Chemia i Biznes

W ramach naszej witryny stosujemy pliki cookies w celu świadczenia Państwu usług na najwyższym poziomie, w tym w sposób dostosowany do indywidualnych potrzeb. Korzystanie z witryny bez zmiany ustawień dotyczących cookies oznacza, że będą one zamieszczane w Państwa urządzeniu końcowym. Mogą Państwo dokonać w każdym czasie zmiany ustawień dotyczących cookies. Więcej szczegółów w naszej "Polityce prywatności Cookies"

Rozumiem i zgadzam się

Konfiguracja makiety

Przemysł gumowy podąża w kierunku przewagi podaży nad popytem

2013-09-03

W 2012 r. na rynku kauczuku panowała trudna sytuacja i przez wielu był on uznawany za najsłabszy w ostatnich pięciu latach. Rozczarowanie było tym większe, że 2011 r. zapowiadał mocne odbicie po okresie pierwszej fali kryzysu. Tak się nie stało i na silniejsze odrodzenie trzeba wciąż czekać. Niestety już wiadomo, że wzrost globalnego popytu na kauczuk również w 2013 r. będzie niższy niż zakładano, co ma związek ze stanem światowej gospodarki.

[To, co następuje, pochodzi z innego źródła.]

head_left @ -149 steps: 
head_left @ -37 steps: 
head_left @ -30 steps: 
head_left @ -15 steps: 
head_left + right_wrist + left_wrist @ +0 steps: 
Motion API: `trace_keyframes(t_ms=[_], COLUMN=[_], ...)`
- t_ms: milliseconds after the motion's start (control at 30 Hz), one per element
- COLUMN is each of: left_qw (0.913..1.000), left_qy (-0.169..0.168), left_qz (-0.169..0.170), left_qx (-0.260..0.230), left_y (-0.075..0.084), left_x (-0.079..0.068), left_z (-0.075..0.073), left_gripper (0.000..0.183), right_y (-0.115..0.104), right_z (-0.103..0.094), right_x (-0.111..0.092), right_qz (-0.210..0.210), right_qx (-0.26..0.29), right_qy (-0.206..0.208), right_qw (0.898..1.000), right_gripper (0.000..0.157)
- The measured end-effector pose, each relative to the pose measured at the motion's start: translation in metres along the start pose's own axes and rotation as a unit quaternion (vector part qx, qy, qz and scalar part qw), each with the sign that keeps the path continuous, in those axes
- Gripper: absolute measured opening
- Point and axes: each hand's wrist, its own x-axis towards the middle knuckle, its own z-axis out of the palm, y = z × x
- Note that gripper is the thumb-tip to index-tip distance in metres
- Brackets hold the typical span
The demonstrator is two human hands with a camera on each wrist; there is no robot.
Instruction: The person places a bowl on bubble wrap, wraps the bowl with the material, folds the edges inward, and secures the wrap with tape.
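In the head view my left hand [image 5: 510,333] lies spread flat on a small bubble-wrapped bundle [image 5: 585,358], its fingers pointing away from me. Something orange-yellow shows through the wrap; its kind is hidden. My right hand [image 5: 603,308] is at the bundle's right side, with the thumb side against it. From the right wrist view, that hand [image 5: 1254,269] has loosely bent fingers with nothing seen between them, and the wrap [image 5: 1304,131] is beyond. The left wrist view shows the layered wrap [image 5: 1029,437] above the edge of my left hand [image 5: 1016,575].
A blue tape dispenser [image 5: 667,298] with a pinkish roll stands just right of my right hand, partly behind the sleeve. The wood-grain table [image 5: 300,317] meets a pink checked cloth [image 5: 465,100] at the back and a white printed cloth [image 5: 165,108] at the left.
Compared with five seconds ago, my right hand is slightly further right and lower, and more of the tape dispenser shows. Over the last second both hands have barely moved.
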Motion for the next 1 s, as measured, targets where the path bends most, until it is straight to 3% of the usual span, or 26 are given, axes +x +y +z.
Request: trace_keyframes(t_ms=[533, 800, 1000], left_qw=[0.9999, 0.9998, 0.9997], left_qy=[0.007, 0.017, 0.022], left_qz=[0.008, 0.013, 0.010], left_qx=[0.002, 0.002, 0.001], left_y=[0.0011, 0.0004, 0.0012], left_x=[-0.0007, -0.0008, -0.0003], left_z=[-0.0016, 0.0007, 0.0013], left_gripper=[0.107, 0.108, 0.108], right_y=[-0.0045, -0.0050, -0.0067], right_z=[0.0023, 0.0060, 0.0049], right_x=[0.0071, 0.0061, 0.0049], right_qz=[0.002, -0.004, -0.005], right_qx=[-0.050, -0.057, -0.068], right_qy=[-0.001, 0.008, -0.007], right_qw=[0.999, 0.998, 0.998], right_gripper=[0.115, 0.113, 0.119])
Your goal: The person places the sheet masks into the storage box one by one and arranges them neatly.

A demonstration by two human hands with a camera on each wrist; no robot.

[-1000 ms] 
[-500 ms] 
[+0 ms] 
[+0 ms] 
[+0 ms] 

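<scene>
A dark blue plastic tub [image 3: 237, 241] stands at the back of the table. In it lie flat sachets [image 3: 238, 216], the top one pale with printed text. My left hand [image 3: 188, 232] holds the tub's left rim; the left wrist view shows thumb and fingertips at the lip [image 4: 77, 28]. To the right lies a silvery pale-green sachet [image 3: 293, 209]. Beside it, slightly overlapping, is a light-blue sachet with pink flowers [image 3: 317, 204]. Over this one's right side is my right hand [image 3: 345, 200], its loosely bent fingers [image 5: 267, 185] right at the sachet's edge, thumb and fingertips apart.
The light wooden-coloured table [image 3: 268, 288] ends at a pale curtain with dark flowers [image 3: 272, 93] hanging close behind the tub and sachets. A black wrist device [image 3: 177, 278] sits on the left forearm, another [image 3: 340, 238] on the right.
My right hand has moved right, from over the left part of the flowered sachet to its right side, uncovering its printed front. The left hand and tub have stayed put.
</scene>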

Kluczowe wydarzenia 2012 r.
– W 2012 r. Synthos musiał stawić czoła nie tylko trudnej sytuacji na rynku kauczuków. Żadne okoliczności zewnętrzne nie usprawiedliwiałyby zmarnowania czasu, który można poświęcić na rozwój nowych produktów i oszczędności kosztów. Grupa Synthos w omawianym okresie konsekwentnie kontynuowała realizację długoterminowej strategii umacniania swojej pozycji rynkowej i tworzenia nowoczesnego i zapewniającego wysoką rentowność portfela produktów. W ramach realizacji strategii rozwoju w czerwcu 2012 r. Synthos podpisał umowę licencyjną ze spółką The Goodyear Tire & Rubber Company. Przedmiotem umowy licencyjnej jest udostępnienie przez Goodyear technologii produkcji zaawansowanych kauczuków typu SSBR. Nabycie licencji i know-how Goodyear prowadzić będzie w przyszłości do rozbudowy zdolności produkcyjnych Grupy Kapitałowej Synthos w zakresie nowoczesnych kauczuków SSBR w wysokości nominalnej ok. 90 tys. ton rocznie. Uruchomienie jednostki produkcyjnej działającej w oparciu o pozyskaną technologię nastąpi w połowie 2015 r. – tymi słowami miniony rok w branży oceniał Tomasz Kalwat, prezes spółki Synthos, czyli jedynego krajowego producenta kauczuków (w marcu 2012 r. wszedł on do indeksu największych w Polsce spółek giełdowych WIG 20). Jednocześnie też wskazywał najistotniejsze wydarzenie na rodzimym rynku kauczuku. Budowa zakładu zlokalizowanego w Oświęcimiu wystartowała w czerwcu 2013 r.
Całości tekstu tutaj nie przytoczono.